Berlin Declaration on Open Access to Knowledge in the Sciences and Humanities. October 2003. Signed in the Netherlands by KNAW, NWO, SURF and the universities of Groningen, Leiden, Amsterdam, Delft, Eindhoven, Wageningen and Utrecht.

It is of paramount importance in an internationally competitive knowledge economy that the knowledge that is created finds its way to the research community, to society and to private enterprise. Providing broad access is a crucial requirement, and this can only be achieved in a communal approach. The SURF General Board approved the new SURF Strategic Plan 2007 ‘Thinking Ahead’ and the SURF Working Plan 2007-2010 ‘Forceful Action’ on 26 April 2006. This approval shows the commitment of all universities, universities of applied sciences, the Royal Netherlands Academy of Arts and Sciences (KNAW), the Netherlands Organisation for Scientific Research (NWO), The National Library of the Netherlands (KB) and TNO to a strong effort from SURF in the field of scholarly and knowledge communication. The SURFdare programme 2007-2010 provides the structure in terms of time and funding of the Strategic Plan and the Working Plan for the Platform ICT and Research. It was approved, conditional on funding, by the Board of the Platform ‘ICT and Research’ on 13 September 2006.

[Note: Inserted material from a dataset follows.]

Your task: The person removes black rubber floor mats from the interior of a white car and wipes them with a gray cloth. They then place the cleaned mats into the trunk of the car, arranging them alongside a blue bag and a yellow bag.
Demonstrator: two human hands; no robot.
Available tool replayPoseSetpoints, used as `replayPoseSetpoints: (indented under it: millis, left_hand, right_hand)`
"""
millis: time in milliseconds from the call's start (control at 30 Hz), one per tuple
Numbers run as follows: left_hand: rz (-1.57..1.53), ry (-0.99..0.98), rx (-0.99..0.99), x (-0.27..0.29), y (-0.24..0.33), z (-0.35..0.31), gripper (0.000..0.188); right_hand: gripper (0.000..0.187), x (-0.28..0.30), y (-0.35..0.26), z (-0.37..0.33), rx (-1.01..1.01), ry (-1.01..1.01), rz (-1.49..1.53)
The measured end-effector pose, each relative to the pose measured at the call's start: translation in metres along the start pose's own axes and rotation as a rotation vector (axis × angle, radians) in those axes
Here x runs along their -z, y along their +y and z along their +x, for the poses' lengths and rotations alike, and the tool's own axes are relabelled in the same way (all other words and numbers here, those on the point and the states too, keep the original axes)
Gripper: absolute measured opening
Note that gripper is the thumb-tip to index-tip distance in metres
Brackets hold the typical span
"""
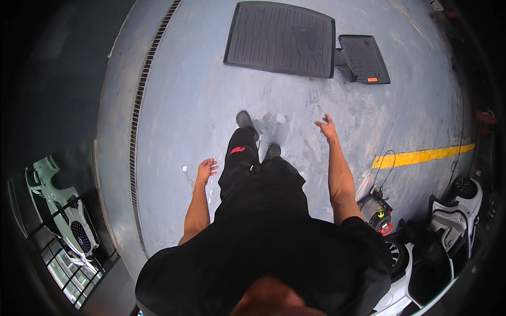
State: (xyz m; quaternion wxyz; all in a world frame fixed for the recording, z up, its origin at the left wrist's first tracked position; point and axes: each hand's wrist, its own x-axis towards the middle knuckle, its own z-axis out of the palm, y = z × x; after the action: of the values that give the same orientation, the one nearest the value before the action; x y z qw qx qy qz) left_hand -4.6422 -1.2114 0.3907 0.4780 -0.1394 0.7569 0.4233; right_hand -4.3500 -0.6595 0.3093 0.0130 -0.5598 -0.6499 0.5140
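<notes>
- Reading the clock from mid-view, with 12 straight ahead.
- See large dark mat (261, 42) lying flat at 12, ribs up, with a darker, wet-looking patch toward 1.
- See small dark mat (362, 57) also flat, between 1 and 2, with a dark narrow piece reaching toward the large one. Can't tell if joined or just touching.
- Done, as far as visible: both down flat on the grey floor (195, 105). Would call it between handling steps, judging by bare hands and a stride-like stance.
- Left: can't tell how much. Not lifted, not touched right now.
- Left hand (207, 169) near 9: holding nothing, fingers loosely curled and a little apart.
- Right hand (326, 126) near 2: also holding nothing, fingers spread fairly wide, well short of both mats.
- Labels: note orange label (372, 80) on the small mat's near edge. Can't make out any text at this size.
- Also note red mark (238, 150) on the dark trousers, just left of centre. Too small to read.
- Can't find other legible writing, including on the round machine (373, 208) at 4 or the white car (470, 210) beyond.
</notes>
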Motion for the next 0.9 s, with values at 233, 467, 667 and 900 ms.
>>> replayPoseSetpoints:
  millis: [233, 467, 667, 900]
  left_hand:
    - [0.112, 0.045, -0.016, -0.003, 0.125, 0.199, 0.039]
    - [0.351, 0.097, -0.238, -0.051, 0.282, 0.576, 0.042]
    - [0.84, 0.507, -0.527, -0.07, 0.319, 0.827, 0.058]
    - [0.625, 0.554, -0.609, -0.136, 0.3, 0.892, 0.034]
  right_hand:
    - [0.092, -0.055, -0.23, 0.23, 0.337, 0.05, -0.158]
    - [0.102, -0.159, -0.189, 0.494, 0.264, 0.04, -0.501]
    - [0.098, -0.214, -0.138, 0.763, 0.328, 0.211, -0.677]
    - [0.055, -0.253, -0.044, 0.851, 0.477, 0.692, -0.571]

Among other things the SURFshare programme is a follow-up of the SURFdare programme 2003-2006. Appealing achievements of this programme are the creation of a national knowledge infrastructure, constructed from a structure of interoperable institutional repositories (digital warehouses), the development of over a dozen decentralised services, as well as DAREnet, the national ‘science showcase’, which comprises ‘Cream of Science’, the National site for Doctoral Theses and the Knowledge Bank of the universities of applied sciences, among others. The DARE programme is an international example and acts a model for the European Union’s DRIVER programme. In the preceding DARE programme SURF distinguished between DARE and the other activities of the Platform ICT and Research. This distinction is no longer present. The SURFshare programme presented here comprises all activities of the Platform. This creates increased synergy and places the activities of the Platform, such as supporting researchers in exercising their copyright, in the service of the overall SURFshare programme.

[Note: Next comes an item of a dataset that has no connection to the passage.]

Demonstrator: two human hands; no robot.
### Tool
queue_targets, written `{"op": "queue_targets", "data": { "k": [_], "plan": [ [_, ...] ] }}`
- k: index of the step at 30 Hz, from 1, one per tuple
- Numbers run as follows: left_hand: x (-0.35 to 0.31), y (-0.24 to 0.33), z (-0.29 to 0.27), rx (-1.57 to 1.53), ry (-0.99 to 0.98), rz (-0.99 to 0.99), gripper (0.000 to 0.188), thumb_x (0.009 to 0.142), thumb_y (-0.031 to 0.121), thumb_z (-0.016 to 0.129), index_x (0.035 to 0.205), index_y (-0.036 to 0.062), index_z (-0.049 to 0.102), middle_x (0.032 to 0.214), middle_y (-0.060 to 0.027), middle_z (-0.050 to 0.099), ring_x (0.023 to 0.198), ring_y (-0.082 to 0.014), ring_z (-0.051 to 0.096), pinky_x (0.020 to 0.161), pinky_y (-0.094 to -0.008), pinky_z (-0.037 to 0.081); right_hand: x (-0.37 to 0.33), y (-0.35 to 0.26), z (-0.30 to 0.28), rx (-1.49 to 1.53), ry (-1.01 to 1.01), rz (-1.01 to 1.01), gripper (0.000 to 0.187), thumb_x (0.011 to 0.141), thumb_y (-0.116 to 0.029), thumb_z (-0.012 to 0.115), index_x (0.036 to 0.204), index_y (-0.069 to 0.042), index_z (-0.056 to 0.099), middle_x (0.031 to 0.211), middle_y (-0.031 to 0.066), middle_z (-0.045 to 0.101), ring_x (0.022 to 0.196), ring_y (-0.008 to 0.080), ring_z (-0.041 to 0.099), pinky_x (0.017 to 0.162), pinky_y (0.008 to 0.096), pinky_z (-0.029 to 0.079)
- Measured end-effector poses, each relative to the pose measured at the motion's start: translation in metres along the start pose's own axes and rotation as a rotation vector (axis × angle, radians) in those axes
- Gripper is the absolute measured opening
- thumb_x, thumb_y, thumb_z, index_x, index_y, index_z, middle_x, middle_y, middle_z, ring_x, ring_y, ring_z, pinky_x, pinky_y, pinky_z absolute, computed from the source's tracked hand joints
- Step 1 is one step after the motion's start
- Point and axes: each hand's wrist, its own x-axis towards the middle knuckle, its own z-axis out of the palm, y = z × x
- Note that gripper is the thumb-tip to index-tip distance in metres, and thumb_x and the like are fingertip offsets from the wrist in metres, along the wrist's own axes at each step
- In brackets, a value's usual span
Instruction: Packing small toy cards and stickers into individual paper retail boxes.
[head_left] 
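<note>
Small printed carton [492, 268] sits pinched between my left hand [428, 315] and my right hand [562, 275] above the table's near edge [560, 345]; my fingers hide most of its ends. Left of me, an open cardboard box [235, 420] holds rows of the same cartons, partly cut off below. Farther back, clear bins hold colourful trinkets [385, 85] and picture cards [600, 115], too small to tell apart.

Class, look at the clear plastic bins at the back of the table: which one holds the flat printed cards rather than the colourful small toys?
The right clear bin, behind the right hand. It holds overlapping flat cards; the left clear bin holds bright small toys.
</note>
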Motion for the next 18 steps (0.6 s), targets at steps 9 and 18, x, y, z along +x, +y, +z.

ICT speeds up the traditional communication processes, and also changes the nature of the knowledge chain. The roles and tasks of researchers, institutions, university libraries and publishers are changing. The research and publishing processes are becoming more interwoven. For this reason and due to the increased possibilities in the field of knowledge sharing and dissemination blend together tools (models, algorithms, visualisations), research data, and traditional publications. For the next four years SURFshare has committed itself to achieving a shared infrastructure to support the communication of and access to scientific results. The researcher will be the focus. He or she must be supported in such a way that the results of the research are easy to create, record and disseminate, to achieve as much of an impact as possible.

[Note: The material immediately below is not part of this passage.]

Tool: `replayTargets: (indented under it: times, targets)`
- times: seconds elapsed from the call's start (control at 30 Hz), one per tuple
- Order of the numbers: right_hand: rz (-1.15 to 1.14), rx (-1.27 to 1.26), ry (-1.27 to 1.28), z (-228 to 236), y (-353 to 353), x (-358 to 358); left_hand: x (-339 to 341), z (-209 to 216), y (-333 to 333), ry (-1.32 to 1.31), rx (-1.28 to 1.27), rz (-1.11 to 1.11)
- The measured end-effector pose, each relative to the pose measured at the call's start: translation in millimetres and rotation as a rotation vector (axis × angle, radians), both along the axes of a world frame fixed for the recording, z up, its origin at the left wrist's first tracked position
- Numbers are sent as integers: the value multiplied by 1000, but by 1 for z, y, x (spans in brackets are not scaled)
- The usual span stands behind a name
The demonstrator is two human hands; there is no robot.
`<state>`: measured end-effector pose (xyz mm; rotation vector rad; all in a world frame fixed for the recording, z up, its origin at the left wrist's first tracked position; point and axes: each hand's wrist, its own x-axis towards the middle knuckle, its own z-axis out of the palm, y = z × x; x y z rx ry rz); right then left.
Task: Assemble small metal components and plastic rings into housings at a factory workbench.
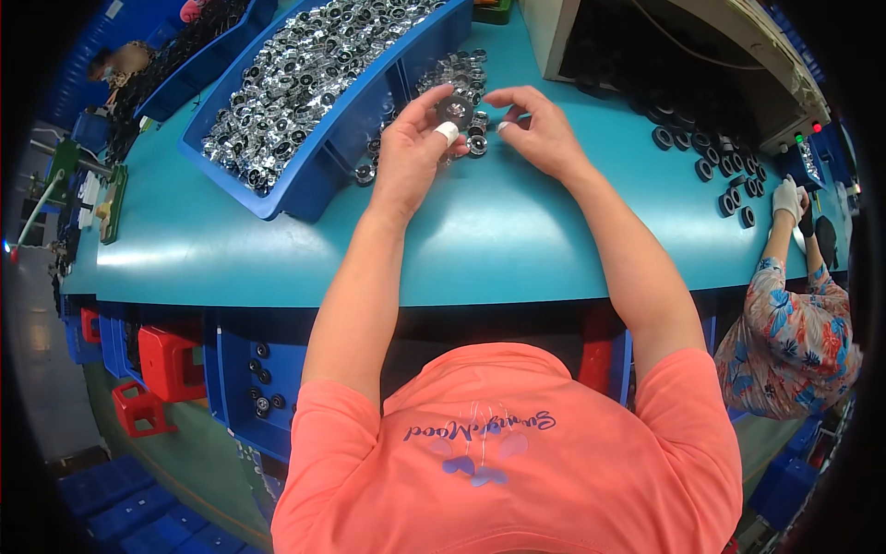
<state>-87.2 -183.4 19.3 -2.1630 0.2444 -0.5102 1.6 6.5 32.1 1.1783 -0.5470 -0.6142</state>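
Between the thumb and fingers of my left hand (415,152) is a round dark wheel (454,112) with a shiny centre. The thumb wears a white finger cover. My right hand (537,131) hovers just right of the wheel, thumb and forefinger apart, with nothing visible between them. Its other fingers curl inward. Beneath and behind my hands, a loose pile of small shiny hubs (477,145) lies on the teal table (517,240), partly hidden by my left hand.
A big blue bin (318,171) heaped with shiny hubs stands at the left. Several black wheels (706,170) lie at the right, before an open-fronted pale machine (554,42). A co-worker's gloved hand (787,199) is at the far right. Red stools (171,362) stand below left.
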Motion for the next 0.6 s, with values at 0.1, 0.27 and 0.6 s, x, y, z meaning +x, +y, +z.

More than in the preceding programme the research and communication processes in the SURFshare programme 2007-2010 are viewed as a unity. The activities comprise several elements in the scholarly communication cycle:

Figure 1. SURFshare activities by element in the scholarly communication cycle in 2003-06 and 2007-10

Over the coming period SURFshare will tackle the following issues:

  1. Innovation of parts of the research and communication cycle by means of ‘enhanced publications’, among others;
  2. Creating and assessing collaboratories that allow researchers to collaborate and share their sources;
  3. The development and application of several tools and applications for quality control, dissemination and impact to support the researcher in an open access environment;
  4. Registration of research data and achieving long-term access and data curation.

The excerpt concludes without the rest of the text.